UN Plans to Create World Criminal Court

GLOBAL JUSTICE?

Ever since Nazi war criminals were tried at Nuremberg 50 years ago, there has been much talk about creating a permanent international criminal court. With the United Nations General Assembly taking action to promote its establishment and a UN conference on the subject scheduled for 1998, supporters say establishing such a court is closer to reality than ever before.

The idea was not born after World War II. The signatories of the 1919 Paris Peace Treaty after World War I were the first to mention it. But the creation of ad hoc international war crimes tribunals for the former Yugoslavia and Rwanda in 1993 and 1994 have given momentum to plans for an international criminal court, say supporters.

Those tribunals were established by the United Nations Security Council to try people suspected of crimes against humanity after public outrage at the numbers of people slaughtered in those conflicts - numbers that reach into the hundreds of thousands. Recently though, there have been setbacks in both tribunals. At The Hague, a major prosecution witness was found to be lying in the case against Bosnian Serb Dusko Tadic, and despite pressure from the tribunal prosecutor and judges, only a handful of the 80 indicted Bosnian war criminals are in custody.

In October, at the international criminal tribunal for Rwanda, the first scheduled trial of a Hutu defendant was delayed for the fifth time.

But Michael Posner, executive director of the Lawyers Committee for Human Rights in New York, says even the shortcomings of these tribunals are steps toward perfecting future procedures for a permanent criminal court.

On the positive side, Mr. Posner says, the ad hoc tribunals have shown the importance of including justice in the settlement of international conflicts.

But Posner notes that the current tribunals don't function as well as they should and says their enormous start-up costs make them prohibitive.

"This isn't a cure-all," he says. "There are a lot of problems in the world that are not going to be solved by an international criminal court, but some will. And I think the task here is building slowly from the ground up a system that begins to hold people accountable. That's what this is about. Somebody, somewhere in the world ought to feel that they're going to be held accountable if they commit genocide."

Others, such as Alfred Rubin, a professor of international law at the Fletcher School of Law and Diplomacy at Tufts University in Medford, Mass., disagree and say that establishing an international court is unnecessary, and even unwise.

Mr.

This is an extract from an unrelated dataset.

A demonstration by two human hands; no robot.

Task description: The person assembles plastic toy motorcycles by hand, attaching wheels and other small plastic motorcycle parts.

Rubin is concerned about the authority such a court would have and about how it would safeguard the rights of defendants. He says there are other options to preserve international order, such as the creation of truth commissions as seen in South Africa and some Latin American countries, where issues are resolved in the moral rather than the legal sphere.

Or the international community can just do nothing. "That's the traditional response.... The best recourse for others is to offer asylum to ... victims. And it may well be that the way society is structured, there's nothing we can do about it," he says.

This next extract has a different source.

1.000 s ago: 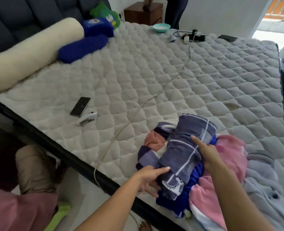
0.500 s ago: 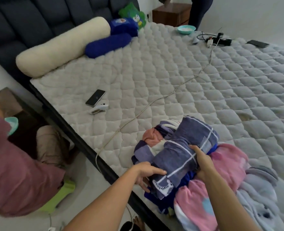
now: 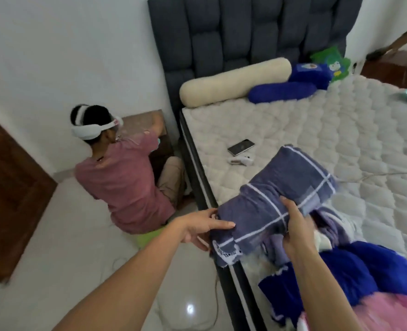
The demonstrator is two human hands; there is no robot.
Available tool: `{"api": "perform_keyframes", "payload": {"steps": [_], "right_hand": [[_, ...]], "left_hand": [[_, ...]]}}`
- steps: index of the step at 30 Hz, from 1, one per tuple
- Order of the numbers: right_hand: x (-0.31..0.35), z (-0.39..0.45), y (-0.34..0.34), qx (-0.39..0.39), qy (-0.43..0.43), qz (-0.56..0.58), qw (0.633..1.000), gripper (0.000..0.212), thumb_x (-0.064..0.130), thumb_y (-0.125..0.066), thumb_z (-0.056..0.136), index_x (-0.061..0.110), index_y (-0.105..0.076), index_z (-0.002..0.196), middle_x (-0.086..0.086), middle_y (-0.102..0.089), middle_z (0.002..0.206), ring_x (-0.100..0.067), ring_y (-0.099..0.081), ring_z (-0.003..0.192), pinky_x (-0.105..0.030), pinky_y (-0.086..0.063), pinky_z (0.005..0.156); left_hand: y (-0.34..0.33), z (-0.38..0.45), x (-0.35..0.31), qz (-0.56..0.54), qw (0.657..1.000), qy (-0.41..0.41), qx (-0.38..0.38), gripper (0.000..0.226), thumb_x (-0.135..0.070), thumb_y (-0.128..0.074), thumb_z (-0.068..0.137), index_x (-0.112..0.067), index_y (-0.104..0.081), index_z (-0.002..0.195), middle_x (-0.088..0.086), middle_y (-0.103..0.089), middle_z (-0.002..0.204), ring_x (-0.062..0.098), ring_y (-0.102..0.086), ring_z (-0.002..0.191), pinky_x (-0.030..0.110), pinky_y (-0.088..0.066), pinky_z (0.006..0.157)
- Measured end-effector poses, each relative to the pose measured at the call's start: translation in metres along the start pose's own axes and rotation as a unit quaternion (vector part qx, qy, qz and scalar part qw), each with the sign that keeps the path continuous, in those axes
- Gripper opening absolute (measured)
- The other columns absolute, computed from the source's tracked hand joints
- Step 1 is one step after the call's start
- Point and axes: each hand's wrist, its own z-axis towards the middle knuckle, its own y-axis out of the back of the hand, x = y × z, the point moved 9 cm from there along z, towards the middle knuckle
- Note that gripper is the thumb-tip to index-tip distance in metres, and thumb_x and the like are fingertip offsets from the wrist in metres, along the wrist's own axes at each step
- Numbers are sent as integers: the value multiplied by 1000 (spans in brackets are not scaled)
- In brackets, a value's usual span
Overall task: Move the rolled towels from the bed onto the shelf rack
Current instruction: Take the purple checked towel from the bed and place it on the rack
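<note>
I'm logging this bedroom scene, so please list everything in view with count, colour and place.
rolled towel: one, grey-blue with white checks, held over the bed's near edge
towel pile: several, blue, lilac and pink, bed's near corner
mattress: one, cream quilted
headboard: one, dark grey, at the wall
bolster: one, cream, by the headboard
blue pillow: one, beside the bolster
phone: one, black, on the mattress
seated person: one, pink shirt, on the floor
door: one, brown, far left
left hand: on the towel's left end
right hand: gripping the towel's middle

a phone [image 3: 241, 147] beside a white gadget [image 3: 242, 161], a cream bolster [image 3: 236, 81] nearby.
</note>
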Motion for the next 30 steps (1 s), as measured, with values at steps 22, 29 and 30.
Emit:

But supporters of an international criminal court say a permanent court is needed to act as a deterrent against future crimes against humanity, to develop consistency in international law, and to avoid selective justice.

"We are truly on a path in which this is the last major international institution [to be] established in the 20th century, and one of the most important," says Bill Pace, executive director of the World Federalist Movement, based at the UN, and the convener of the Coalition for an International Criminal Court.